Please don’t: using the same models for write and read in PHP

Fernando Castillo
8 min readOct 20, 2024

--

Models are a great tool to communicate with a data storage. We can define how the data looks like, and that makes sure that it’s compatible with the data storage, typically a database. Once we have a model that validates our input and helps us write that data we could be tempted to use it also for retrieving data. Except for some basic CRUD applications, that is not usually such a good idea. Let’s see why.

Set up a model to work with

Let’s use a simple User model and the interface of a repository, we don’t really need the details here. But let’s assume we have some assertion library that we use to validate that every model created is valid.

class User
{
public function __construct(
public string $email,
public string $name,
public string $password,
) {
Assert::email($email);
Assert::notEmpty($name);
Assert::password($password, strength: 3);
}
}
interface UserRepository
{
public function save(User $user): void;
}

So main use case, we get data for a new user, it validates that the name is not empty, the email is a valid email and that the password complies with whatever we defined as strength level 3. Then we send it to the repository and save it. Job done.

$user = new User(
$request->get('email'),
$request->get('name'),
$request->get('password'),
);

$repository->save($user);

Problem: Model properties that should not be read

So now we want to read a user by email from the database to return a json representation of it for a client to present some user profile. What happens if we add a read method to our repository reusing the same model?

interface UserRepository
{
public function save(User $user): void;
public function get(string $email): User;
}
// Inside some controller class
return new Response(
json_encode(
$repository->get($request->get('email'))
),
);

So what are we getting here?

{
"email": "peter@dailybugle.com",
"name": "Peter Parker",
"password": "$2y$10$OEaTphGkW0HQv4QNxtptQOE.BSQDnpwrB.\/VGqIgjMEhvIr22jnFK"
}

The first thing that should cross our minds when we watch this is that passwords, even encrypted, should never, ever be sent in any kind of communication from the server. So this is an important security concern.

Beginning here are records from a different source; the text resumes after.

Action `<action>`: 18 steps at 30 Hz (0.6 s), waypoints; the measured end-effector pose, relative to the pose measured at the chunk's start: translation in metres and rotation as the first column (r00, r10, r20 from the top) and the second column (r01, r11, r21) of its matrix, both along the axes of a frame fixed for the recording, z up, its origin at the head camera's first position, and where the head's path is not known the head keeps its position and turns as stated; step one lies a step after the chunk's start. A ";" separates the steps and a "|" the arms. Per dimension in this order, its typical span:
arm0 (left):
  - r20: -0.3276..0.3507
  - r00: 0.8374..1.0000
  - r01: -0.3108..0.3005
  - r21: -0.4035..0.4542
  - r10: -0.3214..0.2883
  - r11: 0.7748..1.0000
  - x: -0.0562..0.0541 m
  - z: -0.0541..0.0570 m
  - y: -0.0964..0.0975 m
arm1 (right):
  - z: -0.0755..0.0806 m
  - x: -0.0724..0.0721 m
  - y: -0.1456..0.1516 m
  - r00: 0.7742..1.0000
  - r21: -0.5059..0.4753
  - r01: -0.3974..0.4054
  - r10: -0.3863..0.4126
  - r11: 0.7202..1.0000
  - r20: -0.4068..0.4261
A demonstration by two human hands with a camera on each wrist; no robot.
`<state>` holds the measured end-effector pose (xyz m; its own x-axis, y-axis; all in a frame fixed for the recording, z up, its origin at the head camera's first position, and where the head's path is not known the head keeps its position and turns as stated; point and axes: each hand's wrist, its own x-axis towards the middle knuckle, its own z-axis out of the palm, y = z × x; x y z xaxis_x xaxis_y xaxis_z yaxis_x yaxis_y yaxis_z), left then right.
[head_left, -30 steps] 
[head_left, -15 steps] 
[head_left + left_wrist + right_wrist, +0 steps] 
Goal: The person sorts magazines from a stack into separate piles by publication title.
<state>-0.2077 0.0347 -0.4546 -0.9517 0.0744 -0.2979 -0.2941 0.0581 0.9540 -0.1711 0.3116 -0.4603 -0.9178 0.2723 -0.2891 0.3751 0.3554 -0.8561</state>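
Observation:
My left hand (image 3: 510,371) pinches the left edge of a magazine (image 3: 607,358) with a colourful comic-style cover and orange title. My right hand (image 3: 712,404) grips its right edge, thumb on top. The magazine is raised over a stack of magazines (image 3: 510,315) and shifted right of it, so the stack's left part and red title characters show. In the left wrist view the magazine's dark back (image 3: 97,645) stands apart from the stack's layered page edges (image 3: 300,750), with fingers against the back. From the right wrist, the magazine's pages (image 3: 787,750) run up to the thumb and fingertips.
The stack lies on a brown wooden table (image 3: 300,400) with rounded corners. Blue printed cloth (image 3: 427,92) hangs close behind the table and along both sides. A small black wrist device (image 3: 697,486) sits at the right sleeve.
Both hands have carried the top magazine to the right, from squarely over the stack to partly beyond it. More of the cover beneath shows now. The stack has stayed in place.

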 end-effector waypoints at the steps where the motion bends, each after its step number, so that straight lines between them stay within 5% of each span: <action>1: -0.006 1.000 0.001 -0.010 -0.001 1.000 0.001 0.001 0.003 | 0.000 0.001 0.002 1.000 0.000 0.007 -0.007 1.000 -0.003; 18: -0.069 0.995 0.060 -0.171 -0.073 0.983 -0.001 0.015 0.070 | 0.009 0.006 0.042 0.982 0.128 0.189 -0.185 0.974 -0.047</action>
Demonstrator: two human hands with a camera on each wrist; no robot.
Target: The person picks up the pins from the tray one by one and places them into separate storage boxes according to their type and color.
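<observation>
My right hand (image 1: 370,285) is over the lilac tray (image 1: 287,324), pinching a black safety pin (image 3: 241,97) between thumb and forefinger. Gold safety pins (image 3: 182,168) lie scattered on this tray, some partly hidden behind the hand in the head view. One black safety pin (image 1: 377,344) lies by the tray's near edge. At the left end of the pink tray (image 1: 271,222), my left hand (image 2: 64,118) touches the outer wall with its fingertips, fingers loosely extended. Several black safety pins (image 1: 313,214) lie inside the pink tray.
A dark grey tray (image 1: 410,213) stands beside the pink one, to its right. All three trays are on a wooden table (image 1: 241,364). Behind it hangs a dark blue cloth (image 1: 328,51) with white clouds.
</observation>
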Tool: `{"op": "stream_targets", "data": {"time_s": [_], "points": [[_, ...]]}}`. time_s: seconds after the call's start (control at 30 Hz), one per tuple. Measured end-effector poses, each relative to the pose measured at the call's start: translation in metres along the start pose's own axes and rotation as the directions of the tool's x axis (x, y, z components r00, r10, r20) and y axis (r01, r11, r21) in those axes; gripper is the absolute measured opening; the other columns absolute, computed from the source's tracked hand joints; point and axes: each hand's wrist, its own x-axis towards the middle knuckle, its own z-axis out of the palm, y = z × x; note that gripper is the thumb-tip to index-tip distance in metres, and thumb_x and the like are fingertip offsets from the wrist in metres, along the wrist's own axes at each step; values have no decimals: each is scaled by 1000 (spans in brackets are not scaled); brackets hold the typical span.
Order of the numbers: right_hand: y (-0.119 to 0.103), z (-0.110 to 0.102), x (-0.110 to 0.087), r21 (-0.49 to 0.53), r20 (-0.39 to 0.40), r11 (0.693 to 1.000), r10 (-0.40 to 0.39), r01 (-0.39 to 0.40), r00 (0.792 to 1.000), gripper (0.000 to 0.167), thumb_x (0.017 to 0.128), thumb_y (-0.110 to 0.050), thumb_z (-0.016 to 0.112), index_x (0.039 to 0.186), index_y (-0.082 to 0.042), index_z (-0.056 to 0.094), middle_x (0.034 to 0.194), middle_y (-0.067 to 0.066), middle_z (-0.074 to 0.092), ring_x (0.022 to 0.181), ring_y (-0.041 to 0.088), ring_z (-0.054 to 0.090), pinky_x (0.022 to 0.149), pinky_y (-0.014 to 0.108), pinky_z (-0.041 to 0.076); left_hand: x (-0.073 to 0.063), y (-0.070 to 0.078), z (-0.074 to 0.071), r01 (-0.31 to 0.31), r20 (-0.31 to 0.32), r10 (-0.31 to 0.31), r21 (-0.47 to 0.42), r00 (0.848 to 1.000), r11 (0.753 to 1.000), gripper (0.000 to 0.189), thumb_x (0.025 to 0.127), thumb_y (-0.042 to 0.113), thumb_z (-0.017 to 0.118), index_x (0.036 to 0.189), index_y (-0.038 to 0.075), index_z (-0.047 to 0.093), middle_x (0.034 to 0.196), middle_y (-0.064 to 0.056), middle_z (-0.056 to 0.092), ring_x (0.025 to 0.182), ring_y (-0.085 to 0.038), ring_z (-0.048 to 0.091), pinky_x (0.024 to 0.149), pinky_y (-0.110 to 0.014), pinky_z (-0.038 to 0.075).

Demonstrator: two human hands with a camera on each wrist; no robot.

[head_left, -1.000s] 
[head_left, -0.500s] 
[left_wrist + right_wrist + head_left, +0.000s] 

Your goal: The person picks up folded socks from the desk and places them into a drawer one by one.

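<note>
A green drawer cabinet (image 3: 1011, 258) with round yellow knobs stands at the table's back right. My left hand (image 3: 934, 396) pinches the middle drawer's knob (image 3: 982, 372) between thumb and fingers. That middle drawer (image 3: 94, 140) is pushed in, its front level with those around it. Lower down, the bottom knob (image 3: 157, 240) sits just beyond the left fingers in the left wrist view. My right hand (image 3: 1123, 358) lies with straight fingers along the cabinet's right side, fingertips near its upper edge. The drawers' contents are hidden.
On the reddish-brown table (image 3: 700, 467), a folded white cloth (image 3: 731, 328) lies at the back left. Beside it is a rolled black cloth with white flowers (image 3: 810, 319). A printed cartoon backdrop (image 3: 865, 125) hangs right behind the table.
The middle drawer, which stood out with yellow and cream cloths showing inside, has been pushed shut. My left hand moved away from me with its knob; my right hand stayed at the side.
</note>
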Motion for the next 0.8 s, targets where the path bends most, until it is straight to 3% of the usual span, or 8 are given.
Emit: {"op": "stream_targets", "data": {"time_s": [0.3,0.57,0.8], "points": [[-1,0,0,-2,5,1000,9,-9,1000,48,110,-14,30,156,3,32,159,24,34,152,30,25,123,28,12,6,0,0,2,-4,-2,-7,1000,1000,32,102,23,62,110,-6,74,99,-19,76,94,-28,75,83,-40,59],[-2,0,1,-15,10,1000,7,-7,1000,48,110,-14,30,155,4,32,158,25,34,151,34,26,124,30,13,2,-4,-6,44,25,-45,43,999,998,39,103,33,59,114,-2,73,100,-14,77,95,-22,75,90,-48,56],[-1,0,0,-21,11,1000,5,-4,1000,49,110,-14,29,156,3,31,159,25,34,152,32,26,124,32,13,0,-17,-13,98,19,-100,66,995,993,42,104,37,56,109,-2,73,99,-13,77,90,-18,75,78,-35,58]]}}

Even if this is probably the worst possible case of an information leak caused by using a write model as a read model, it’s not the only one. Another common issue is just sending irrelevant information to the client. For example, we could have an active boolean we can use for enabling or disabling users that would be useless for the client, because if the user is not active the request will respond with a 404 Not Found. Irrelevant data means that we are sending bytes that will never be consumed, hurting performance. It may be little, but everything adds and this has an easy solution.

So what do we do? Provide a return with a restricted list of data? This could solve these problems.

class User
{
// ...

public function read(): array
{
return [
'email' => $this->email,
'name' => $this->name,
];
}
}

But there are more issues to solve, let’s see.

Problem: Unnecessary validations

Talking about performance, we have validations in the model constructor, but are those needed when we fetch data that is already in the database? They must have been valid the moment they were stored, so it can be argued that running those validations again is a waste.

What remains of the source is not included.